ACTIVITY -
Every line of the records that holds the word "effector" should be copied out.

PROVIDED RECORDS -

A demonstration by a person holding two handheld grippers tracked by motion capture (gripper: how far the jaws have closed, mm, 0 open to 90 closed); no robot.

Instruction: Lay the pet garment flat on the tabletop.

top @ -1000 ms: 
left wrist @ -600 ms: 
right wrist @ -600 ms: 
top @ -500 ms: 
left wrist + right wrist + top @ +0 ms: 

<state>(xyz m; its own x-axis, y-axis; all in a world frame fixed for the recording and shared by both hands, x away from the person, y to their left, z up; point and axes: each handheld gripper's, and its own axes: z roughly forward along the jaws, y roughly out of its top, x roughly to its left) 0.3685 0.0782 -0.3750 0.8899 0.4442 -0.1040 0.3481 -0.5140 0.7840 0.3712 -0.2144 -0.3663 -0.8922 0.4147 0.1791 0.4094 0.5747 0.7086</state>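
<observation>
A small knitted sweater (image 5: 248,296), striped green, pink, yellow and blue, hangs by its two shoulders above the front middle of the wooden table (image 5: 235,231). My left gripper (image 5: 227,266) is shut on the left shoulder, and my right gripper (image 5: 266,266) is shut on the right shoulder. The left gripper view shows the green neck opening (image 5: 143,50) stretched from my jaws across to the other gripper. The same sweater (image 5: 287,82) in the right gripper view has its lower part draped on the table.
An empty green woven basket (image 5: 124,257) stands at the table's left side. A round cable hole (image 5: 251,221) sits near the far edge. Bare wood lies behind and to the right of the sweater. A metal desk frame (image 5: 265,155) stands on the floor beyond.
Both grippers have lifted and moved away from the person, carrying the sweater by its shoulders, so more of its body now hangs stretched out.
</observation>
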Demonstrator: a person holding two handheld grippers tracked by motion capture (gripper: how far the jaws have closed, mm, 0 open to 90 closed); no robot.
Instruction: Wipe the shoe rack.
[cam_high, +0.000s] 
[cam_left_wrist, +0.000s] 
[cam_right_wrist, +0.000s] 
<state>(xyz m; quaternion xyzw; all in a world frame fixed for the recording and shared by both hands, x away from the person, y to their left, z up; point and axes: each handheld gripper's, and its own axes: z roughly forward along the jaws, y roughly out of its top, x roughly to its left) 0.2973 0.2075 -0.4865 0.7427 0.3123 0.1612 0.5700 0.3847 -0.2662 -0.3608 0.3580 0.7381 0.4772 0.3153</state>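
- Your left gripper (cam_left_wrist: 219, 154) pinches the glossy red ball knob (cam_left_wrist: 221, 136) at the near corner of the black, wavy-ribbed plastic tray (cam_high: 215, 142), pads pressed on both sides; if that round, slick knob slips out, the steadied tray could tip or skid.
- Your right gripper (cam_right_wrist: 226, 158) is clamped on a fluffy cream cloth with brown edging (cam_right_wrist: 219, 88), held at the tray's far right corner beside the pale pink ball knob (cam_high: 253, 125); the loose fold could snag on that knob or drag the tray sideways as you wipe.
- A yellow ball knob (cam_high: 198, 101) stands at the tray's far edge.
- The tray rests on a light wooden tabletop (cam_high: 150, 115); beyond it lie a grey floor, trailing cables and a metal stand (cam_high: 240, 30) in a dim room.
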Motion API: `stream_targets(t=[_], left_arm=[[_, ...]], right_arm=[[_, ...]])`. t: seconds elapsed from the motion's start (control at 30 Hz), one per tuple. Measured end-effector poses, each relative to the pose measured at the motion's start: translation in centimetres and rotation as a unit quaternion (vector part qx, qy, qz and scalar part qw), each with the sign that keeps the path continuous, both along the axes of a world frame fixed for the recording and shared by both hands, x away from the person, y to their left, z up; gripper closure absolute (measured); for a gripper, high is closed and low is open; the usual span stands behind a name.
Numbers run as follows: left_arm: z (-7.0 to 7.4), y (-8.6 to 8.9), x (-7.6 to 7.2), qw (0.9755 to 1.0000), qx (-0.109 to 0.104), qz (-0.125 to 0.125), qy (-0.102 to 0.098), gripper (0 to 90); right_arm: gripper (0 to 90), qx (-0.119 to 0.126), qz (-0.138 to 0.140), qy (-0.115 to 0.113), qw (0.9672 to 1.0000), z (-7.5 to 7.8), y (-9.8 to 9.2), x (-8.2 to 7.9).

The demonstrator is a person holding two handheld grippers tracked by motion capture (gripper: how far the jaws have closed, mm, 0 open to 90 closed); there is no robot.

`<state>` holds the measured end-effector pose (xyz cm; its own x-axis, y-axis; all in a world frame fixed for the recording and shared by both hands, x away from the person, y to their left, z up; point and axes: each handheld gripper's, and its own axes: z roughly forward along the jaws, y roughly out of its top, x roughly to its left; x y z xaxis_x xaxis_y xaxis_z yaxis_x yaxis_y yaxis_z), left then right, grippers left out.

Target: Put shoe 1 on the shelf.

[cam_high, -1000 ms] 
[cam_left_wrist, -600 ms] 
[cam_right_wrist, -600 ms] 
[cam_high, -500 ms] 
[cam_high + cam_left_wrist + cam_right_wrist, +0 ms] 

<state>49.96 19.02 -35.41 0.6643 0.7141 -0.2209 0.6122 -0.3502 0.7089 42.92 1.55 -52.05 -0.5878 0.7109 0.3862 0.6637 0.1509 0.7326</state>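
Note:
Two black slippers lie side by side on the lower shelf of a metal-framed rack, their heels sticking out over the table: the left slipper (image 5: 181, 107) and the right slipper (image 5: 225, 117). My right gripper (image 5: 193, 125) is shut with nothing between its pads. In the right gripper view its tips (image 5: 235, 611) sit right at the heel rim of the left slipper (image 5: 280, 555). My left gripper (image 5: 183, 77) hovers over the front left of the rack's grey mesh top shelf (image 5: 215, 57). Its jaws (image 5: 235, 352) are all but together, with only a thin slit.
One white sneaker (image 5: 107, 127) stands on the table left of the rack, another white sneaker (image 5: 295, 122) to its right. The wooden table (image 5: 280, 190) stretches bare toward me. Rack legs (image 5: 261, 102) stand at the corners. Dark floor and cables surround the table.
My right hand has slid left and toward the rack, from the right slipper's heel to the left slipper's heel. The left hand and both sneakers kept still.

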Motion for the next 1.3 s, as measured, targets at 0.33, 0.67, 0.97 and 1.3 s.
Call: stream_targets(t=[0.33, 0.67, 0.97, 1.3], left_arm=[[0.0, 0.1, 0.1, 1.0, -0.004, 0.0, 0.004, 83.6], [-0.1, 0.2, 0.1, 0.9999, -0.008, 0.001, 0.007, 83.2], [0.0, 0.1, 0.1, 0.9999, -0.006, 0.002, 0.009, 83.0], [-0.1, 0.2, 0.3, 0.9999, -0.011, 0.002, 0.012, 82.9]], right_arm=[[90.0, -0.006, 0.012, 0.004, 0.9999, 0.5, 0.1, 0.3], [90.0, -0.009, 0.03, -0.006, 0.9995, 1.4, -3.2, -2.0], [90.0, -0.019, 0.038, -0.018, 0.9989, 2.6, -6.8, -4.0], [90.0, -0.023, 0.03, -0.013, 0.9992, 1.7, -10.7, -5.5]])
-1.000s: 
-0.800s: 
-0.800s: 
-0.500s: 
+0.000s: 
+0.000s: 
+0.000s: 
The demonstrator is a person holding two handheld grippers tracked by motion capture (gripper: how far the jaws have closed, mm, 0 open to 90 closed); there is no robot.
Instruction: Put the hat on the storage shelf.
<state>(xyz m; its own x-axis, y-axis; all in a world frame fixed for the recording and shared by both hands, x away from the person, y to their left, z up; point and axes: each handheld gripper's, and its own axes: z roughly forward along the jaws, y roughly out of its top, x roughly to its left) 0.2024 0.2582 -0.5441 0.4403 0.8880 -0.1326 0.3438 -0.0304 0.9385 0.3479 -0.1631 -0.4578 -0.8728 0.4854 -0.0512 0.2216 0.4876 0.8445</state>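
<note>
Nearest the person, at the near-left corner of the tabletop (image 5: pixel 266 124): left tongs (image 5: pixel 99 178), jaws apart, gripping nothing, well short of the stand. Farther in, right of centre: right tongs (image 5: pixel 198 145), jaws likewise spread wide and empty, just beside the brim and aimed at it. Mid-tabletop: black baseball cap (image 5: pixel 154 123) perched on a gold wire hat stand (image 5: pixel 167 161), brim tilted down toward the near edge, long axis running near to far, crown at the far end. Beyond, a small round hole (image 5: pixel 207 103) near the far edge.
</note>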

RESULT BELOW -
Motion API: `stream_targets(t=[_], left_arm=[[_, ...]], right_arm=[[_, ...]])`. t: seconds elapsed from the motion's start (control at 30 Hz), one per tuple. Measured end-effector poses, each relative to the pose measured at the motion's start: translation in centimetres and rotation as a unit quaternion (vector part qx, qy, qz and scalar part qw), each with the sign that keeps the path continuous, both along the axes of a world frame fixed for the recording and shared by both hands, x away from the person, y to their left, z up; gripper closure absolute (measured); for a gripper, high is closed and low is open; the usual span stands behind a name.
`<state>` holds the measured end-effector pose (xyz cm; its own x-axis, y-axis; all in a world frame fixed for the recording and shared by both hands, x away from the person, y to their left, z up; point and axes: each handheld gripper's, and its own axes: z roughly forward along the jaws, y roughly out of its top, x roughly to its left; x y z xaxis_x xaxis_y xaxis_z yaxis_x yaxis_y yaxis_z), left then right, grippers left out.

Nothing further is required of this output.